Problem details:
Retype the data below exactly; skip every image.
:::
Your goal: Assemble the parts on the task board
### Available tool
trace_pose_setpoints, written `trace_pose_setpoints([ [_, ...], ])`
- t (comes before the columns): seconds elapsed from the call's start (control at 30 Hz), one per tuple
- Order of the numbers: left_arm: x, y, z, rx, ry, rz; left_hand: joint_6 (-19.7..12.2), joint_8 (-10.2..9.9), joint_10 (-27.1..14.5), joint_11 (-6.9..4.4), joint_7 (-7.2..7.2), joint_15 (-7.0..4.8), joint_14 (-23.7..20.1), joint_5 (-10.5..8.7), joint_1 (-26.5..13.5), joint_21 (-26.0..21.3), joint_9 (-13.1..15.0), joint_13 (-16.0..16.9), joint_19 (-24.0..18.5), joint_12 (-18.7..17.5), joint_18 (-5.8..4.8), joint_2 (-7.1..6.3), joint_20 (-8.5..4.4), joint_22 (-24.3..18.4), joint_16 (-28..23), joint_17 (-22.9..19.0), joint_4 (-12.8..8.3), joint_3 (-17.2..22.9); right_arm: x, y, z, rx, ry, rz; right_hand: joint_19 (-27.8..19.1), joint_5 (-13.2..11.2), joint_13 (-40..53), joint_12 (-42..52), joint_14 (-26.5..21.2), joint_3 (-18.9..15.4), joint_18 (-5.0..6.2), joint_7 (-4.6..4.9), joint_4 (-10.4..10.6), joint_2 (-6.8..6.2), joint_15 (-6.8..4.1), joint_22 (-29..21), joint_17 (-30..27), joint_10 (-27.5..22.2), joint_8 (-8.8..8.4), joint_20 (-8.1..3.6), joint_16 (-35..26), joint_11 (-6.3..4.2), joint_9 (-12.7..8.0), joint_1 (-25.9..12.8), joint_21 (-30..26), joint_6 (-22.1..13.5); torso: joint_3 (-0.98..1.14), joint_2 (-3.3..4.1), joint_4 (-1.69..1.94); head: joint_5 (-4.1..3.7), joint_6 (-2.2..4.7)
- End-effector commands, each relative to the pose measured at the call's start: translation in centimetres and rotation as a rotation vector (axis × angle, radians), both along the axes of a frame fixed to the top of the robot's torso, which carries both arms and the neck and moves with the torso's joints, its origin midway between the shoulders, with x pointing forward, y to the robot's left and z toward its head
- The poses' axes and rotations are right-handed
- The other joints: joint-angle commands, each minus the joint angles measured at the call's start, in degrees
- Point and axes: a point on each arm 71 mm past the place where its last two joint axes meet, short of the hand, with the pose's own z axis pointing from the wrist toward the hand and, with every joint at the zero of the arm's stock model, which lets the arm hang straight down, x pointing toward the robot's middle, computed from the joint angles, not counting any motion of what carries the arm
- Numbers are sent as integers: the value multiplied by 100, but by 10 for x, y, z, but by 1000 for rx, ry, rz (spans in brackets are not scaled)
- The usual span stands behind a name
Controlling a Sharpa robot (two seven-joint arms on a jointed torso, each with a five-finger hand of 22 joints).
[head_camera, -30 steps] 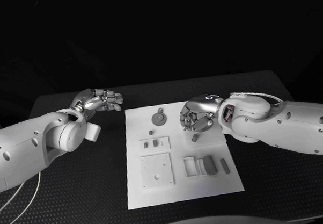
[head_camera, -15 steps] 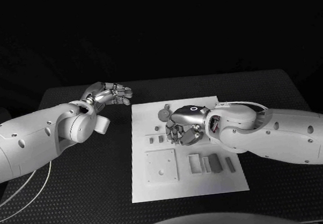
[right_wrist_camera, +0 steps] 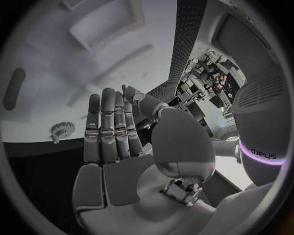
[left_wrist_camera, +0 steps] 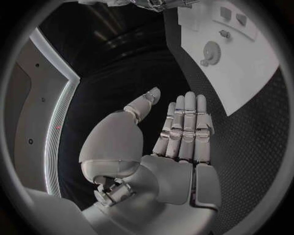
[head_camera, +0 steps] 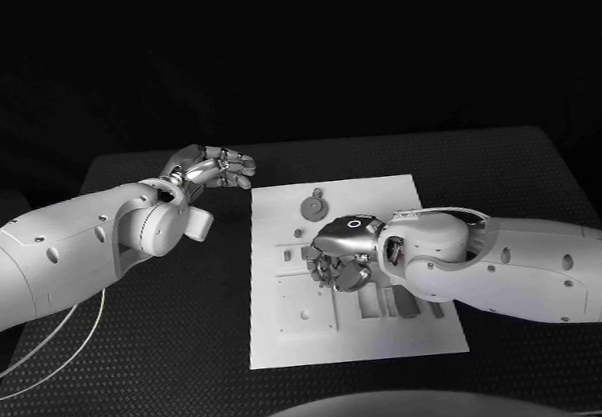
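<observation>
My right hand [head_camera: 344, 256] hovers over the middle of the board [head_camera: 294, 340], fingers straight and apart, holding nothing. Under and just beside it lie the parts: small pegs [head_camera: 287, 254] to its inner side, bars [head_camera: 435, 309] by my wrist, a gear [head_camera: 313, 208] just beyond the fingertips. I judge them light, stiff and smooth, likely to slip; best pinched across the sides. The board's square recessed plate [head_camera: 306, 309] shows nothing seated in it. Farther off, my left hand [head_camera: 211, 168] hangs over the table [head_camera: 181, 312] beside the board's far corner, fingers extended, empty.
</observation>
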Motion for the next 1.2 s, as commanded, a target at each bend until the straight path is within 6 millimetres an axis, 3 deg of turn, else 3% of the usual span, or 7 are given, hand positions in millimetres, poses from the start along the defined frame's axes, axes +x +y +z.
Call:
trace_pose_setpoints([
  [0.03, 0, -3, 1, -13, 0, -17, -50, 6, -40, 11, -2, 9, 28, 28, 23, 22, -9, -8, 30, 18, 57, -32, 0, -6, -24, 10, 4, -17, -3, 2, -3, -37, -35, 44, 27, -18, -6, -34, 17, -31, 32, -6, -5, 15, -3, 7, 10, 9, 9, 7, 6, 11, 9, -37, 3, 42, 5, 3, -2, 31, -14],
  [0.3, 0, -3, 1, -13, 2, -18, -51, 7, -41, 11, -2, 9, 28, 27, 20, 22, -9, -8, 30, 19, 56, -31, 0, -9, -29, 15, 6, -18, -4, 3, -5, -51, -60, 55, 29, -18, -5, -37, 17, -33, 32, -6, -7, 14, -3, 14, 15, 11, 9, 5, 5, 11, 11, -34, 4, 42, 1, 0, 0, 72, -50],
  [1.2, -1, -2, 1, -14, 7, -22, -62, 5, -50, 13, 2, 11, 27, 27, 14, 22, -12, -10, 28, 19, 55, -29, 0, -22, -46, 36, 10, -21, -7, 10, -17, -72, -59, 74, 33, -18, -3, -43, 18, -39, 32, -6, -6, 13, -4, 27, 27, 16, 9, 2, 3, 11, 16, -29, 5, 43, -1, 2, -4, 86, -100],
])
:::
Solution:
Your goal: Assemble the parts on the task board
### Available tool
trace_pose_setpoints, written `trace_pose_setpoints([ [_, ...], ])`
- t (comes before the columns): seconds elapsed from the call's start (control at 30 Hz), one per tuple
- Order of the numbers: left_arm: x, y, z, rx, ry, rz; left_hand: joint_6 (-19.7..12.2), joint_8 (-10.2..9.9), joint_10 (-27.1..14.5), joint_11 (-6.9..4.4), joint_7 (-7.2..7.2), joint_15 (-7.0..4.8), joint_14 (-23.7..20.1), joint_5 (-10.5..8.7), joint_1 (-26.5..13.5), joint_21 (-26.0..21.3), joint_9 (-13.1..15.0), joint_13 (-16.0..16.9), joint_19 (-24.0..18.5), joint_12 (-18.7..17.5), joint_18 (-5.8..4.8), joint_2 (-7.1..6.3), joint_20 (-8.5..4.4), joint_22 (-24.3..18.4), joint_16 (-28..23), joint_17 (-22.9..19.0), joint_4 (-12.8..8.3), joint_3 (-17.2..22.9); right_arm: x, y, z, rx, ry, rz; right_hand: joint_19 (-27.8..19.1), joint_5 (-13.2..11.2), joint_13 (-40..53), joint_12 (-42..52), joint_14 (-26.5..21.2), joint_3 (-18.9..15.4), joint_18 (-5.0..6.2), joint_7 (-4.6..4.9), joint_4 (-10.4..10.6), joint_2 (-6.8..6.2), joint_15 (-6.8..4.1), joint_22 (-29..21), joint_17 (-30..27), joint_10 (-27.5..22.2), joint_8 (-8.8..8.4), joint_20 (-8.1..3.6), joint_16 (-35..26), joint_11 (-6.3..4.2), joint_9 (-12.7..8.0), joint_1 (-25.9..12.8), joint_21 (-30..26), joint_6 (-22.1..13.5); torso: joint_3 (-0.98..1.14), joint_2 (-3.3..4.1), joint_4 (-1.69..1.94); head: joint_5 (-4.1..3.7), joint_6 (-2.2..4.7)
- End-effector commands, each relative to the pose measured at the call's start: translation in centimetres and rotation as a rotation vector (axis × angle, radians), both along the axes of a frame fixed to the top of the robot's torso, which carries both arms and the neck and moves with the torso's joints, its origin midway between the shoulders, with x pointing forward, y to the robot's left and z toward its head
- The poses' axes and rotations are right-handed
- The other joints: joint-angle commands, each minus the joint angles measured at the call's start, in degrees
- Point and axes: a point on each arm 71 mm past the place where its last two joint axes meet, short of the hand, with the pose's own z axis pointing from the wrist toward the hand and, with every joint at the zero of the arm's stock model, which lets the arm hang straight down, x pointing toward the robot's middle, computed from the joint angles, not counting any motion of what carries the arm
- Numbers are sent as integers: the value multiplied by 100, but by 10 for x, y, z, but by 1000 for rx, ry, rz (spans in brackets are not scaled)
- The usual span stands behind a name
Controlling a Sharpa robot (two seven-joint arms on a jointed torso, each with a five-finger hand of 22 joints).
[head_camera, -30 steps] 
[head_camera, -15 steps] 
[right_wrist_camera, +0 steps] 
[left_wrist_camera, +0 steps] 
[head_camera, +0 steps] 
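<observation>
My right hand [head_camera: 344, 256] hovers over the middle of the board [head_camera: 294, 340], fingers straight and apart, holding nothing. Under and just beside it lie the parts: small pegs [head_camera: 287, 254] to its inner side, bars [head_camera: 435, 309] by my wrist, a gear [head_camera: 313, 208] just beyond the fingertips. I judge them light, stiff and smooth, likely to slip; best pinched across the sides. The board's square recessed plate [head_camera: 306, 309] shows nothing seated in it. Farther off, my left hand [head_camera: 211, 168] hangs over the table [head_camera: 181, 312] beside the board's far corner, fingers extended, empty.
</observation>
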Motion for the next 1.2 s, as commanded, a target at each bend until the straight path is within 6 millimetres an axis, 3 deg of turn, else 3% of the usual span, or 7 are given, hand positions in millimetres, poses from the start along the defined frame's axes, axes +x +y +z.
Call:
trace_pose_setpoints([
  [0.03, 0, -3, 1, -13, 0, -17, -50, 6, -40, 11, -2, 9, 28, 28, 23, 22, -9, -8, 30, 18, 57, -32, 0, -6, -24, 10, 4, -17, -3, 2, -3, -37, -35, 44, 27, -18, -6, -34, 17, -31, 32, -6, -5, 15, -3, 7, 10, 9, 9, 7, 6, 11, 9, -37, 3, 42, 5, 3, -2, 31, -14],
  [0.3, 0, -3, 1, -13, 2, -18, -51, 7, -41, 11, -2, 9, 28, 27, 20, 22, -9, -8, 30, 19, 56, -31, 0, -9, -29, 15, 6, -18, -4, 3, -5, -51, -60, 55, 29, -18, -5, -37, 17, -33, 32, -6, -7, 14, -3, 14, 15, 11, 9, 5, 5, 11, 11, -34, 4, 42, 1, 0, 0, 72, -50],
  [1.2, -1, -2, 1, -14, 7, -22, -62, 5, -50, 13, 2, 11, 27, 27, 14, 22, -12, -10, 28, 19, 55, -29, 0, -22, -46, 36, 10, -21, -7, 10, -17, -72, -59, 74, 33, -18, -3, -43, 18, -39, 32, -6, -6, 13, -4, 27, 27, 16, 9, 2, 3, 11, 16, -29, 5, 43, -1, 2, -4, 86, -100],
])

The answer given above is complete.